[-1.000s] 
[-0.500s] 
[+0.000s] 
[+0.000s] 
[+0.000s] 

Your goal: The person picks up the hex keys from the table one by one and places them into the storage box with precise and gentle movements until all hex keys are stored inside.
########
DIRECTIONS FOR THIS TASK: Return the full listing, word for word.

SOLUTION TO THIS PROBLEM:
[-1.000s] 
[-0.500s] 
[+0.000s] 
[+0.000s] 
[+0.000s] 

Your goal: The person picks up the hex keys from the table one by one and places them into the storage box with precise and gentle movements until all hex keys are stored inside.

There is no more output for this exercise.